If you had told me at the beginning of 2012 that I’d end the year standing on a bar, crying, and proclaiming miracles to exist, I’d have insisted it would take more than half a glass of wine to get me up there. Yet last week (and very much sober) TC and I shared that very moment with a room full of the most incredible people. The well of tears I work so hard to contain most days spilled over as I looked down at each of the faces who had come to support us: old friends, new friends, family, and strangers. It was the last scene from It’s A Wonderful Life, except that it was real. And it was my life. There have been a handful of heart stopping, powerful moments during the last year and this was most definitely one of them.
How is it possible that we live in a world that juxtaposes such hideous acts of hate alongside examples of awe inspiring love and goodness? How can we make sense of these competing dynamics, especially as they relate to our own lives? I know many people are asking this same question as we all struggle to process the senseless murders in Newtown.

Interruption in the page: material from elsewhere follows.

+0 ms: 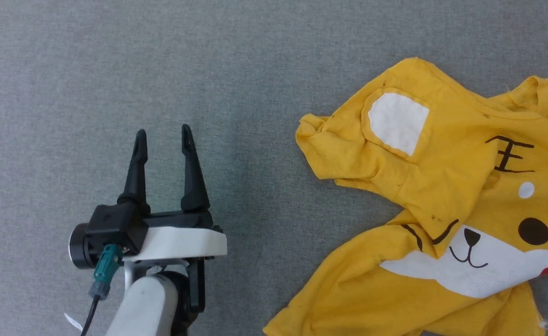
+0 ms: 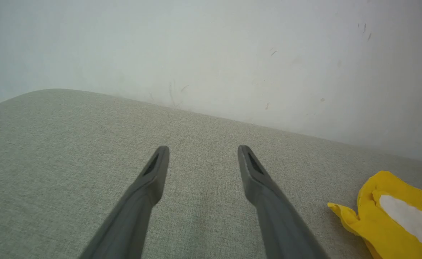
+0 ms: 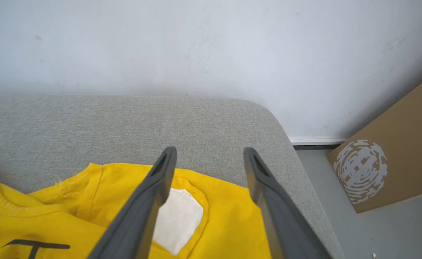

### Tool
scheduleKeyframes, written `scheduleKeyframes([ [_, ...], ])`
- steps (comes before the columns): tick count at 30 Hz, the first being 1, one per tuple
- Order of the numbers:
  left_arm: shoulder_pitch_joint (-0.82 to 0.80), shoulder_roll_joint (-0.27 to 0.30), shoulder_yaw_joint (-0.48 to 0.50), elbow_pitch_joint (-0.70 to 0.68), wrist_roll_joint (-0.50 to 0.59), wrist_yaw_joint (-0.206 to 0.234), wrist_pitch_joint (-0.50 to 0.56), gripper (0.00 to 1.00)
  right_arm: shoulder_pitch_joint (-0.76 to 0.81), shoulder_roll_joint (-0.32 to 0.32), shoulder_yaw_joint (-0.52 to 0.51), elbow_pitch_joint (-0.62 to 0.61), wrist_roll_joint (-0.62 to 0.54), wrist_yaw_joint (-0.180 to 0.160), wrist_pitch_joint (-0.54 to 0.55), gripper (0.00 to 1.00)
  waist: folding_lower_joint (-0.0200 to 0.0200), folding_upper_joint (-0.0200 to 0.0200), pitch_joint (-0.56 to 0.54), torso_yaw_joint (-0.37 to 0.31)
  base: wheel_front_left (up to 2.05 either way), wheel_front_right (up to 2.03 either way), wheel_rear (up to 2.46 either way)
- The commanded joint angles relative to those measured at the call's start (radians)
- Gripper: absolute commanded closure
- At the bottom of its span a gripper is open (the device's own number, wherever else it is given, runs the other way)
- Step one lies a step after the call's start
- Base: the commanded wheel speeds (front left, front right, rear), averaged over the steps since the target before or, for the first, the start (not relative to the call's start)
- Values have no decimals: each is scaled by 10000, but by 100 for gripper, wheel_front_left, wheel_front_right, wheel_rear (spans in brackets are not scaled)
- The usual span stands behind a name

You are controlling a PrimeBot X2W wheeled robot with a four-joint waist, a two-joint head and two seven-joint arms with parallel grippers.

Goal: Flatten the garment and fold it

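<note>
The yellow T-shirt lies crumpled on the grey counter; the left gripper points forward, spread and empty, left of it; the right gripper is spread above the T-shirt.

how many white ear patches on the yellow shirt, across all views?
2. One ear patch is on the shirt side toward the left gripper. The other ear patch shows between the right gripper fingers in its wrist view. Folds may hide more.
</note>
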Motion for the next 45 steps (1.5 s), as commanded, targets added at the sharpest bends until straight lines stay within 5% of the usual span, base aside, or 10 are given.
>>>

This is the question I meditate on every single day.
When I look at my husband, who only four months ago was a strong and handsome man with a promising career, a sharp wit, and unlimited capabilities, I see a living example of these diametric forces. As I examine the deep scars on his head and torso, all I can think of is pain and the permanence of this event on the rest of our lives. As I instruct him to wipe off food from the side of his face he cannot feel, I feel a knot of ugliness in my belly. And as I watch him struggle to dress himself, get frustrated with his buttons, or start slurring because of fatigue, I wonder if there will ever be a time in my life again when he will be able to take care of me. Those are my reminders of the hate that exists in this world. It is the knowledge that three young men did this to us intentionally, coupled with disgust at my own moments of negativity and doubt.
But then there is the good. And for our family, 2012 has been filled with more goodness than I ever believed could exist. Underneath our Christmas tree sits a heavy wrapped box. It’s labeled “To: TC. Love, The World.” Tomorrow morning TC will open this box and discover hundreds of handwritten notes, letters, messages, and prayers that were sent to him in the days following his attack. They were sent from all over the country, from churches of every denomination, and from people we’d never imagined would know our names. I’ll never in my lifetime be able to thank all the people who have reached out to us in one way or another to show their support. The kindness, the compassion, and the genuine concern overwhelm me to the point of speechlessness. I ask myself how I could ever doubt the power of goodness or consider surrendering this battle when I know that TC, Jack, and I have been the recipients of such massive blessings. And while it is easy to look at TC and be reminded that we live in a tough world, the most essential reminder I can give myself is that he is still ALIVE. More than that, he is thriving – defying what we all thought was medically possible. Even though I remain cautious and guarded at times, the miracles we have received this year have more than convinced me to ditch the notion of impossibility. That word “impossible” places unnecessary limitations in life. It breeds sadness and disappointment. And most importantly, it extinguishes faith.
Keeping faith throughout this experience has been the bravest and most challenging task of all. Faith requires the demonstration of immense vulnerability and courage. And as I’ve found, maintaining faith is far more difficult than entertaining doubt or fear because faith involves opening yourself to a million possibilities and trusting that there is happiness in each outcome. Faith is an active mindset and one that I have admittedly abandoned at various moments in the process. But it always returns.
It returns when I receive a kind and unexpected message from an old friend. It returns when I read a Christmas card from a family who has never met us. It returns when I learn that a homeless man I frequently pass on the street has made a donation to our family. It returns when I feel the strength and power of your collective prayers as we approach the next hurdle in TC’s recovery. My faith is derived from all of you and what you have made abundantly clear over the past four months: that good is deeply entrenched in our world and that there are truly no boundaries for the kindness and love of which we are capable.